"Adalah Gubuk reyot yang beratapkan tujuh lapis langit beralaskan tujuh lapis bumi; Adalah seorang pejalan, perlayan, dan perindu yang pendosa; I am a terrible person filled with bad characteristics; Adalah aku yang tiada, tanpa Aku; Adalah aku yang miskin, tanpa Aku; Adalah pembela Nabi Muhammad saw pecinta beliau saw dan merindukan perjumpaan dengan beliau saw "

Friday 15 March 2013

Satu Hari Menjelang 21 Tahun

Aku keluar dari diriku, didapati sampah yang menggunung serta bau busuk menyayat hidung. Aku berenang dalam lautan sampah tanpa sadar ternyata itu adalah suatu kehinaan yang berada di persimpangan jalan beberapa tahun silam terlalui dengan melanggar rambu-rambu lalu lintasnya. Aku bingung dengan diriku yang hampir 21 tahun aku meninggalkan Tuhanku, selama ini juga kerinduan tersamarkan dengan dalih kesibukan yang menyedot daya dan energi berhari-hari hilang dengan tingkat efisiensi yang rendah.


Kotak pandora telah terbentuk pada diri ini, aku takut bila kotak itu Tuhanku yang membukanya. Aku takut bila nanti dicap oeh Tuhanku sebagai pembuat rusak kesucian. Kelelahan dan kebingunanku yang mengelihkan air mata yang seolah-olah turun dari tempat terbentuknya tetapi kenyataan dibalik air mata itu tidak dipahami dengan jelas dengan pesan moral yang dibawanya.

Aku berjalan dengan ketakutan ditengah malam tanpa cahaya. Aku terampas oleh perampok yang bernama diriku. Perampok itu adalah penjahat yang paling kejam yang pernah aku temui.
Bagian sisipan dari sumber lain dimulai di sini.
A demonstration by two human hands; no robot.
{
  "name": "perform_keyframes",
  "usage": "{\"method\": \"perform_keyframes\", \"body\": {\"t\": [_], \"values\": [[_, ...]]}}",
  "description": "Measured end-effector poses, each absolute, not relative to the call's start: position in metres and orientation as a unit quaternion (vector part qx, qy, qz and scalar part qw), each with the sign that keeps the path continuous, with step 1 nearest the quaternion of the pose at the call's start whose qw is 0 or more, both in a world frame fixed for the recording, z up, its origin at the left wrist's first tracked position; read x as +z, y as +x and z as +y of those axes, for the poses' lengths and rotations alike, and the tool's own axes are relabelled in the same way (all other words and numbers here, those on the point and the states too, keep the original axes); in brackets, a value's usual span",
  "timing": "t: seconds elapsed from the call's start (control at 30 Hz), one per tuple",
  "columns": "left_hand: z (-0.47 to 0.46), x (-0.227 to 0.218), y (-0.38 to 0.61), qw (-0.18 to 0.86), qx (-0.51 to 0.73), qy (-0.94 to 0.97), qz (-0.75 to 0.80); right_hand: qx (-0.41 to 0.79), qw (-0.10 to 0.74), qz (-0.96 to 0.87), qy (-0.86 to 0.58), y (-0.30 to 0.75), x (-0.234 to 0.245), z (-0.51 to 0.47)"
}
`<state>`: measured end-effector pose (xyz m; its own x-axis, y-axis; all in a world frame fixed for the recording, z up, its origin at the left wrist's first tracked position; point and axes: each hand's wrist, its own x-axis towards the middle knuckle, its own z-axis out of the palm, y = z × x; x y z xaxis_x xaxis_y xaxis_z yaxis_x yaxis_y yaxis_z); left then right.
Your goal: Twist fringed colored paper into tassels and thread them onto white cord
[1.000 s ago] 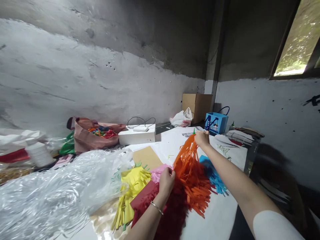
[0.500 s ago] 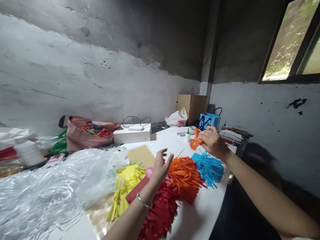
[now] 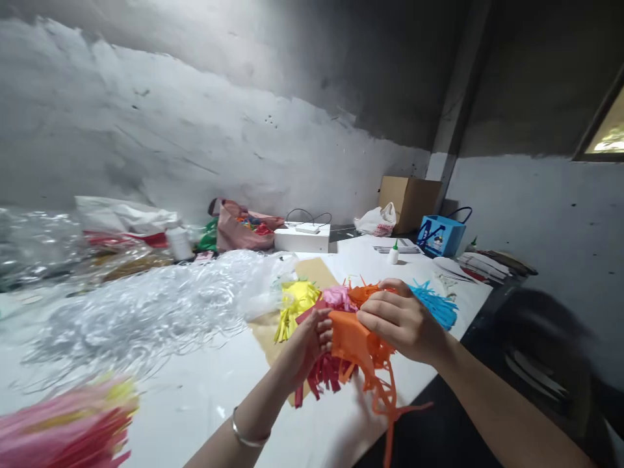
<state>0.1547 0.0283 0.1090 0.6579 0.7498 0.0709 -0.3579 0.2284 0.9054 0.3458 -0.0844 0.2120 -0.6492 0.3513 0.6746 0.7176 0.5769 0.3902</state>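
Both of my hands grip a piece of orange fringed paper (image 3: 351,341) above the white table (image 3: 195,396). My left hand (image 3: 307,344) pinches its left edge and my right hand (image 3: 402,322) closes over its right side. Orange strips hang down below my hands past the table edge. Beneath and behind lie red fringed paper (image 3: 324,377), yellow fringed paper (image 3: 295,302), pink fringed paper (image 3: 336,297) and blue fringed paper (image 3: 436,305).
Crumpled clear plastic (image 3: 146,312) covers the table's left middle. A small glue bottle (image 3: 393,253), a white box (image 3: 302,237), a pink bag (image 3: 241,227), a cardboard box (image 3: 409,201) and a blue gift bag (image 3: 441,235) stand at the back. Pink-yellow fringe (image 3: 63,429) lies front left.
My right hand has drawn back from the far side with the orange piece. My left hand, open half a second ago, has closed on it. The view has swung left.
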Motion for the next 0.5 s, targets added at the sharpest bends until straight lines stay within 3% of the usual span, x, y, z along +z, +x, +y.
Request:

Dia tidak merampok harta benda yang aku miliki tetapi merampik jati diri yang aku miliki, merampok identititas aku yang ternyata juga menggantikan identitasnya dengan kehinaan dan sampah yang dibungkus dalam kotak pandora.

Dua puluh satu tahun merasakan udara di sudut tempat dari sebagian kecil ciptaan-Nya yang bernama bumi, aku kehiangan identitas bersamaan dengan aku meninggalkan teman sejatiku yang terdiam di atas meja belajarku. Dia kubiarkan usang dan berdebu di atas meja belajar yang saat ini mulai aku tinggalkan juga. Hampir saja aku mengeluarkan luluh air mata namun aku tahan untuk jangan keluar karena aku tidak mau terlihat cengeng ketika aku menulis. Teman sejati itu begitu pintar menasehatiku, dengan pesan-pesan dari Tuhan dia menasehatiku dengan lembut. Namun terkadang dia juga mengingatkanku dengan suara yang lantang akan siksa-sikasa yang dijelaskan kepadaku bila aku terus menimbun gunungan sampah yang terbungkus dalam kotak pandora. Dan aku baru sadar teman sejatiku itu adalah satu-satunya teman yang mengantarkan aku menuju Tuhanku.

Au juga terlupakan dengan malaikat kecilku yang bernama ibu. Beliau telah mendidik mengenalkan pertama kai kepada Tuhanku Mengajarkanku membaca huruf demi huruf dengan sabar namun juga khawatir dengan kenakalanku tidak bisa membaca yang kusebut sebagai teman sejatiku tadi. Begitu egoisnya diriku seakan dapat bertahan dalam kehidupan ini sendiri, sombong dan angkuhnya merampas kerendahan hati yang menjadi karakteristik dari aku.

Aku juga hampir lupa dengan pangeran bernama bapak. beliau dulu pernah cerita bahwa yang dengan sabar memandikanku yang nakal ini. Mengendongku dikala ibu sakit, mengajakku jalan-jalan keliling desa dengan sepeda ontelnya. Beliau juga menenangkanku ketika diriku dan kakak kedua berkelahi sampai hampir tiga bulan aku tidak bisa menapakkan kaki dibumi, ngesot.

Akan tetapi, aku tidak ingin terus tenggelam dalam kekosongan jati diri. Aku mendambakan identitasku yang sebenarnya. Aku merindukan mu,ibu, bapak, teman sejatiku( al quran). Aku merindukan Tuhanku.